» **TASK**: Look through the data below for the line with "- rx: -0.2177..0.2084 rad", and transcribe it exactly together with each line after it up to and including the line with "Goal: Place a". Give nothing else.

+ + +

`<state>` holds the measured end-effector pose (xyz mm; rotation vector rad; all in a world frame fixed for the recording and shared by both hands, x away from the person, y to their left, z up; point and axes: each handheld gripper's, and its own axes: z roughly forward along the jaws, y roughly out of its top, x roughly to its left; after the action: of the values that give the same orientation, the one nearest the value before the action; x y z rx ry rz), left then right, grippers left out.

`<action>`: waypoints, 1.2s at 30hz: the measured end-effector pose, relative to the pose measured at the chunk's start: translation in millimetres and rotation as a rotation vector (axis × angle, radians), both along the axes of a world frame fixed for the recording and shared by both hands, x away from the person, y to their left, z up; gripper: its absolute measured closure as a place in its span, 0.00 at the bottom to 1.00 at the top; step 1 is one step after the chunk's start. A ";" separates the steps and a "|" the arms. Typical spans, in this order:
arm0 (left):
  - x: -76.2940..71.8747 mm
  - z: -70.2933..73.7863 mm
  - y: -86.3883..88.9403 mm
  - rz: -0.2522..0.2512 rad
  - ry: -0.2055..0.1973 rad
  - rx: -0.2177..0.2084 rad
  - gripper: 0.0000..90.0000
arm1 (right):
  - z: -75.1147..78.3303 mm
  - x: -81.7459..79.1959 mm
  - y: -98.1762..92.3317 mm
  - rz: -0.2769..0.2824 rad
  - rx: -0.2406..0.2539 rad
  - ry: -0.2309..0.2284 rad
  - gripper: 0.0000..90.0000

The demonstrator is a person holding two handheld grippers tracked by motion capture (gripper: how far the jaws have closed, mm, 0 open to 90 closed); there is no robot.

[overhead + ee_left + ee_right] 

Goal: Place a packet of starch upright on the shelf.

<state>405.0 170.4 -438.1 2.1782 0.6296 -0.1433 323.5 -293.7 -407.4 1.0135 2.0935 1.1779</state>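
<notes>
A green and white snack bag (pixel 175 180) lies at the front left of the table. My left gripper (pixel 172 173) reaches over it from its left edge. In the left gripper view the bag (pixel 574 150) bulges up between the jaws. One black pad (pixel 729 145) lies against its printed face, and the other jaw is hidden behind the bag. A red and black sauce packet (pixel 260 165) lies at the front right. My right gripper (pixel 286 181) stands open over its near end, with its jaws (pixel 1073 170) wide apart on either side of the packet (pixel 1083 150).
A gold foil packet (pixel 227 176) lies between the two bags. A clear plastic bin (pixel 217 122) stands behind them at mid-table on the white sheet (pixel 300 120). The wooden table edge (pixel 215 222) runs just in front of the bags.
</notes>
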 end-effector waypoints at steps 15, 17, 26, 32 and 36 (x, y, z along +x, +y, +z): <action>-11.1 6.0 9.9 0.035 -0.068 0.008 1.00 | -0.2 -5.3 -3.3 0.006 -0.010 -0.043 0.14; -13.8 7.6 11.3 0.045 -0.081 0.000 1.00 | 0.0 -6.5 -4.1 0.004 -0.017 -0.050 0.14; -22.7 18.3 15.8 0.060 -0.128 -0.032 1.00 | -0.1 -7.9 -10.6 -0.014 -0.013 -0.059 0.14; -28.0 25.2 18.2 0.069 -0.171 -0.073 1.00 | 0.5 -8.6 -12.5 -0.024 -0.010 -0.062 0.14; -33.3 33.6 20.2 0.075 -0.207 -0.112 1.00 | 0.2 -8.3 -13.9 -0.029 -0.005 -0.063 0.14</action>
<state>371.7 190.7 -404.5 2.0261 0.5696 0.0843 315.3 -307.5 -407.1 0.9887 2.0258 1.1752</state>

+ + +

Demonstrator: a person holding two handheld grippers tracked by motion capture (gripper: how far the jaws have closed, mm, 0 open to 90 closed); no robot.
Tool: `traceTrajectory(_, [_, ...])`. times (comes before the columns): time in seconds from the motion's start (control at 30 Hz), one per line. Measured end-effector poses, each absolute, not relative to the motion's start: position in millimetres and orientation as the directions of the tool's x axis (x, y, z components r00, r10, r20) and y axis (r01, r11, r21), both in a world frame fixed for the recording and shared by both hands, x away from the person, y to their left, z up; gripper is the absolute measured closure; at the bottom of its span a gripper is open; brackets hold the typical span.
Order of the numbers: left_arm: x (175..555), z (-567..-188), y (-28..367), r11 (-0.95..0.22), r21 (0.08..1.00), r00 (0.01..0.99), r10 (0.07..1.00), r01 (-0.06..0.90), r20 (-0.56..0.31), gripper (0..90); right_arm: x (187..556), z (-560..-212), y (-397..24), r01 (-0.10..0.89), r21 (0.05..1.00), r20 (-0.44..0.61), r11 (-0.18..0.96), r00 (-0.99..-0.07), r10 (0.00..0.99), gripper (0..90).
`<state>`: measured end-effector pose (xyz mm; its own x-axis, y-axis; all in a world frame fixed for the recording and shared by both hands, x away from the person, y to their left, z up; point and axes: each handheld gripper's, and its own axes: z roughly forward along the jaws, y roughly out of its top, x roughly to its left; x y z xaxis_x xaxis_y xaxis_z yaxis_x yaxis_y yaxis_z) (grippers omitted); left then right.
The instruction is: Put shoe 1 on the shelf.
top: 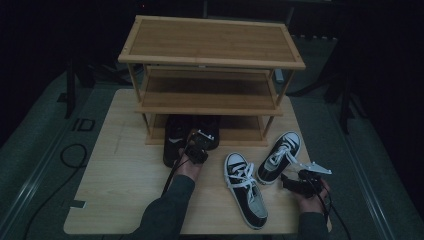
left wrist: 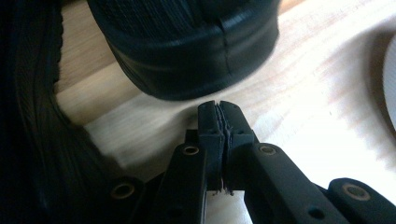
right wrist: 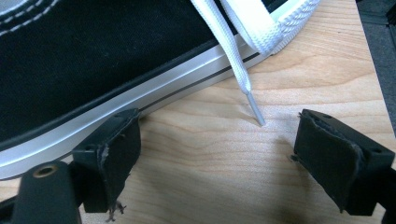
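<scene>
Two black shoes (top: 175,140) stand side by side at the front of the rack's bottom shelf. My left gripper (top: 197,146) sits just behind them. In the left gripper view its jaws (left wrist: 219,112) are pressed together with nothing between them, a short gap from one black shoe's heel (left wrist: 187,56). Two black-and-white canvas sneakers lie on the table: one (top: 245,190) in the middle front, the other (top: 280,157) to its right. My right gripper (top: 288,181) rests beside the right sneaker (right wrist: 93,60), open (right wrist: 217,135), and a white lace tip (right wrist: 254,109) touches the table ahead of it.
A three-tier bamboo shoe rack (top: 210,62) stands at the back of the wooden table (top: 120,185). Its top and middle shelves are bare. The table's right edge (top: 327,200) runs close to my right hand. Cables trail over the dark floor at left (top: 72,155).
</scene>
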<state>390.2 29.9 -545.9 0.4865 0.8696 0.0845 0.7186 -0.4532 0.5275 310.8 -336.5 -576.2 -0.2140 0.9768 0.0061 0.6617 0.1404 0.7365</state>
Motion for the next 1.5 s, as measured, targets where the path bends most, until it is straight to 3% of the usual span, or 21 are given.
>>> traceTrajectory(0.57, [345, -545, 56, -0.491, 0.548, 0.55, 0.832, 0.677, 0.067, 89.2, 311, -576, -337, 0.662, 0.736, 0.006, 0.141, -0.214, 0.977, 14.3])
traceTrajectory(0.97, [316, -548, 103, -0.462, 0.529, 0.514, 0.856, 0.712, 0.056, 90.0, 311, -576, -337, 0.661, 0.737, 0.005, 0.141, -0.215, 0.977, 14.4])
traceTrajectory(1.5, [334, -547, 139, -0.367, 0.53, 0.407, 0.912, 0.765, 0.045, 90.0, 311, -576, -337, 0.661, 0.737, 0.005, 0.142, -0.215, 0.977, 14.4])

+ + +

» **EXERCISE OUTPUT**:
  - rx: -0.2177..0.2084 rad
  - gripper: 0.0000..90.0000
arm1 (right):
  - z: -75.1147..78.3303 mm
  - x: -81.7459..79.1959 mm
  - y: -98.1762..92.3317 mm
  - rz: -0.2769..0.2824 rad
  - rx: -0.2406..0.2539 rad
  - ry: -0.2309..0.2284 rad
  - gripper: 0.0000..90.0000

The demonstrator is a person holding two handheld grippers tracked by motion capture (gripper: how far the jaws have closed, mm, 0 open to 90 closed); there is no robot.

[overhead + ee_left + ee_right] 

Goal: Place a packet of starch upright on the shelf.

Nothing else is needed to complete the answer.